◆ **What the exercise asks**: Transcribe every line of the listing below without any deviation.
══════
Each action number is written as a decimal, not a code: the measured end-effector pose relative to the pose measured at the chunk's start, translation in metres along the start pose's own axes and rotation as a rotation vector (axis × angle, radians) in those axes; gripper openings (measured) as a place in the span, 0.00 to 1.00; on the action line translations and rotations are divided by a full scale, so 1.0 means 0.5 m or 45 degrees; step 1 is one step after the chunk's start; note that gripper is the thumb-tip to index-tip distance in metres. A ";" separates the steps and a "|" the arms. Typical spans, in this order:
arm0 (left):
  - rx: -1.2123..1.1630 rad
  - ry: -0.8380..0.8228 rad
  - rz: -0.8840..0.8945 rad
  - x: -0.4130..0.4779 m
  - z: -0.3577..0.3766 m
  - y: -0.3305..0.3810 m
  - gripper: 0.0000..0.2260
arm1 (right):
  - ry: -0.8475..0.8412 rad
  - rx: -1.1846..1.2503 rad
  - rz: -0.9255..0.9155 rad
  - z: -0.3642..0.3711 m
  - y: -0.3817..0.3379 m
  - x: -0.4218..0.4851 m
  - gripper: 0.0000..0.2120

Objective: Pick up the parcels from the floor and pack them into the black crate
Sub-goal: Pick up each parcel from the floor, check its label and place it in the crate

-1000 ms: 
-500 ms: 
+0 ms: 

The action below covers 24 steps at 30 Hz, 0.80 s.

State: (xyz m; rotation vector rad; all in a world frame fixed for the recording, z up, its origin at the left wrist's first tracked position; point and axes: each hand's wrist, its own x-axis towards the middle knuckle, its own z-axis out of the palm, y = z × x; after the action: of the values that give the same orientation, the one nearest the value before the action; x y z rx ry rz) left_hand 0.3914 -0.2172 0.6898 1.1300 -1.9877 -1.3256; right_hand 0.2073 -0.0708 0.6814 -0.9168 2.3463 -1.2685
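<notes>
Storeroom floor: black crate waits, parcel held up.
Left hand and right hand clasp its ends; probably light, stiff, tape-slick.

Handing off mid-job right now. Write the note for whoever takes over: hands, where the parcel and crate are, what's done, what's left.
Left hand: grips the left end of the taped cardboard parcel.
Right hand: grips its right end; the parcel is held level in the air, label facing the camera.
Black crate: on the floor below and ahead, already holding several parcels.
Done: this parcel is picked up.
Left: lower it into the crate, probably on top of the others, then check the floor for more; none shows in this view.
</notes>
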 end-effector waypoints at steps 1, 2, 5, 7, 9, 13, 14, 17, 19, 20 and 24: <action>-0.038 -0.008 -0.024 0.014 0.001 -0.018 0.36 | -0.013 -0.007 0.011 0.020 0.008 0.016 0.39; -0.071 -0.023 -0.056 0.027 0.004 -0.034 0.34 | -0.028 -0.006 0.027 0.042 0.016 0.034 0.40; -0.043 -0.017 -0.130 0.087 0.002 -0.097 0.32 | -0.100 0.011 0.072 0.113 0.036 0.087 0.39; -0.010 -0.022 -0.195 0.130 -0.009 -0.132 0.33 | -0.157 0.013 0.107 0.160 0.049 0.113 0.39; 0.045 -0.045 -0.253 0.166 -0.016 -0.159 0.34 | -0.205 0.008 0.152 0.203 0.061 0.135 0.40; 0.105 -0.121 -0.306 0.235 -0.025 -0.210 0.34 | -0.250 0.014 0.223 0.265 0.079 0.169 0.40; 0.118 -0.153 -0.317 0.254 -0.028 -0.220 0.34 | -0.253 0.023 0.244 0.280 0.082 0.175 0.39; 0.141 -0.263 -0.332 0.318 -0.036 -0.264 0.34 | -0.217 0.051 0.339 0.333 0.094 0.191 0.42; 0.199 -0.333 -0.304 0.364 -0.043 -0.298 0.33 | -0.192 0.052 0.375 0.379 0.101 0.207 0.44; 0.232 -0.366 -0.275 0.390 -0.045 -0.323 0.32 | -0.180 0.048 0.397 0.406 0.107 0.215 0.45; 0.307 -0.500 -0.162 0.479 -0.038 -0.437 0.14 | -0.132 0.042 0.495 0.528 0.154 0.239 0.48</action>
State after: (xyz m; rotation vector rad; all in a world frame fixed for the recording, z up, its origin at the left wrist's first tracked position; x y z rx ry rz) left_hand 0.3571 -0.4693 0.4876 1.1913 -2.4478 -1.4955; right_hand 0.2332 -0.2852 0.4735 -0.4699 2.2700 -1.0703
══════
◆ **Answer area**:
Each action number is written as a decimal, not a code: the measured end-effector pose relative to the pose measured at the chunk's start, translation in metres along the start pose's own axes and rotation as a rotation vector (axis × angle, radians) in those axes; gripper openings (measured) as a place in the span, 0.00 to 1.00; on the action line translations and rotations are divided by a full scale, so 1.0 means 0.5 m or 45 degrees; step 1 is one step after the chunk's start; note that gripper is the thumb-tip to index-tip distance in metres. A ";" separates the steps and a "|" the arms. Typical spans, in this order:
arm0 (left):
  - rx: -1.2123..1.1630 rad
  - ry: -0.8380..0.8228 rad
  - rz: -0.8840..0.8945 rad
  - x: -0.4130..0.4779 m
  - z: -0.3577..0.3766 m
  - y: -0.3305..0.3810 m
  - gripper: 0.0000..0.2260
arm1 (right):
  - ry: -0.8475..0.8412 rad
  - rx: -1.1846..1.2503 rad
  - rz: -0.9255..0.9155 rad
  - z: -0.3642..0.3711 m
  - y: -0.3817..0.3379 m
  - x: -0.4218..0.4851 m
  - gripper: 0.0000..0.2120

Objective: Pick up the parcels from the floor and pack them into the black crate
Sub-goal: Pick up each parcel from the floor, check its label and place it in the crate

-1000 ms: 
-500 ms: 
+0 ms: 

The action below covers 24 steps at 30 Hz, 0.80 s.

State: (xyz m; rotation vector rad; all in a world frame fixed for the recording, z up, its origin at the left wrist's first tracked position; point and axes: each hand's wrist, its own x-axis towards the middle knuckle, its own z-axis out of the palm, y = z × x; after the action: of the values that give the same orientation, the one nearest the value before the action; x y z rx ry rz) left_hand 0.3914 -0.2172 0.6898 1.1300 -1.9877 -1.3256; right_hand 0.2073 -0.0708 0.6814 -0.9168 2.3463 -1.2685
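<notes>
Storeroom floor: black crate waits, parcel held up.
Left hand and right hand clasp its ends; probably light, stiff, tape-slick.

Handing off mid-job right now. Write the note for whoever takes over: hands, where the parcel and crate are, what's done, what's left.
Left hand: grips the left end of the taped cardboard parcel.
Right hand: grips its right end; the parcel is held level in the air, label facing the camera.
Black crate: on the floor below and ahead, already holding several parcels.
Done: this parcel is picked up.
Left: lower it into the crate, probably on top of the others, then check the floor for more; none shows in this view.
</notes>
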 end-effector waypoints at steps 1, 2, 5, 7, 9, 13, 14, 17, 19, 20 and 24: <action>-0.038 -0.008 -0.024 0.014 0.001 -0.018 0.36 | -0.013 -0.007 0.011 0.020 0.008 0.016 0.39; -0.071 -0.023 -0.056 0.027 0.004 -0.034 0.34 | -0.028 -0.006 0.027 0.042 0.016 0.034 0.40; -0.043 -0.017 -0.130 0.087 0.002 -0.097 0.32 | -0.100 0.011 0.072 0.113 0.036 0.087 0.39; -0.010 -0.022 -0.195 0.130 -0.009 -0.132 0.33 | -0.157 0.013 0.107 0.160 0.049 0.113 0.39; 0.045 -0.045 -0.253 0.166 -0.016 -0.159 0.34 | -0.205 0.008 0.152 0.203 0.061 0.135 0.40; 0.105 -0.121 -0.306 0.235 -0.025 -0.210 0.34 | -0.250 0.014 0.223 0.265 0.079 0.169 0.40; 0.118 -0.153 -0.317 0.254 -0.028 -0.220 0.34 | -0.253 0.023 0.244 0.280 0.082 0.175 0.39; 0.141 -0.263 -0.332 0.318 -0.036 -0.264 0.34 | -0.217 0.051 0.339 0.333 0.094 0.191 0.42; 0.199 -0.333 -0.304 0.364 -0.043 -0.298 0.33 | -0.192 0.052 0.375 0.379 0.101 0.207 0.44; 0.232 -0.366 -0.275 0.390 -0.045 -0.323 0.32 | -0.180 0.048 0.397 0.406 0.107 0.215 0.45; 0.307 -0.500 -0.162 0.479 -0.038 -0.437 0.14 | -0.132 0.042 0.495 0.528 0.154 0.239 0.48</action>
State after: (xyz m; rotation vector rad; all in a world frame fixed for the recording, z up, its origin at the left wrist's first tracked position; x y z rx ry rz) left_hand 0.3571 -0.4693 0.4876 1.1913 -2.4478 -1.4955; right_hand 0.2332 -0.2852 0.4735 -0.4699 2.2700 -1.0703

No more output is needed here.